### DATASET EXTRACT
◆ ◆ ◆

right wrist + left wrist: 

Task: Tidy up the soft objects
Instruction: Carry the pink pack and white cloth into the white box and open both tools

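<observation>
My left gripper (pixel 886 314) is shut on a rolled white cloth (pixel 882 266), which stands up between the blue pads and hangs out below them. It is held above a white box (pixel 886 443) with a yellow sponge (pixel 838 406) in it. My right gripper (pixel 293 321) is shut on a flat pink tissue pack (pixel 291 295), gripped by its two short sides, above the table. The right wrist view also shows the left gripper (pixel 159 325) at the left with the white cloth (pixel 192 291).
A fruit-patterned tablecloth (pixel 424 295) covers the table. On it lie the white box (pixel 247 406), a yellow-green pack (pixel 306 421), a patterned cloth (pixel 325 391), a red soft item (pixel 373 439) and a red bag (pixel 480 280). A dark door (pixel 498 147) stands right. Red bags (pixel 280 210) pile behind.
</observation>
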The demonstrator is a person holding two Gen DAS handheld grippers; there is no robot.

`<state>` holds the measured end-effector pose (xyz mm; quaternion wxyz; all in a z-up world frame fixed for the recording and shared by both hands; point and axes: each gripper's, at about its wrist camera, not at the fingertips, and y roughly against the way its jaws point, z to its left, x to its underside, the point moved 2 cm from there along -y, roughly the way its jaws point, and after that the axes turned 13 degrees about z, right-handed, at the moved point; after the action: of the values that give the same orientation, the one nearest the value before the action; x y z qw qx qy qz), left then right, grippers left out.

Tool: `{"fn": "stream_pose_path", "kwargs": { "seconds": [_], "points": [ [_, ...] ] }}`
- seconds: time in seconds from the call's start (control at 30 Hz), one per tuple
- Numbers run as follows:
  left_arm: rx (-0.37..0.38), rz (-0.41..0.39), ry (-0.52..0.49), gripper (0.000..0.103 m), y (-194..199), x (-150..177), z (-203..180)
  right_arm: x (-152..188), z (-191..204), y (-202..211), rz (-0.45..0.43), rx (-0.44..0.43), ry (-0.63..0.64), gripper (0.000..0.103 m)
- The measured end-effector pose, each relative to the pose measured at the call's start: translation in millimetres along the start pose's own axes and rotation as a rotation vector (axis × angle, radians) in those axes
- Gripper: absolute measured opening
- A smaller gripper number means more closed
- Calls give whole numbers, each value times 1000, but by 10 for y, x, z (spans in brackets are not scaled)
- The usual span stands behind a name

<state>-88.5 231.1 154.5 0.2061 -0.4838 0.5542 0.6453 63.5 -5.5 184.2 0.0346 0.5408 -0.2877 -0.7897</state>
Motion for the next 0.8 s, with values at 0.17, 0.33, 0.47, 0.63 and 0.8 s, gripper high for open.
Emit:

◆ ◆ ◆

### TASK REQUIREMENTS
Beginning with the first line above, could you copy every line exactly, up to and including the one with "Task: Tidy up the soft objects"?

### TASK RESPONSE
right wrist + left wrist: 

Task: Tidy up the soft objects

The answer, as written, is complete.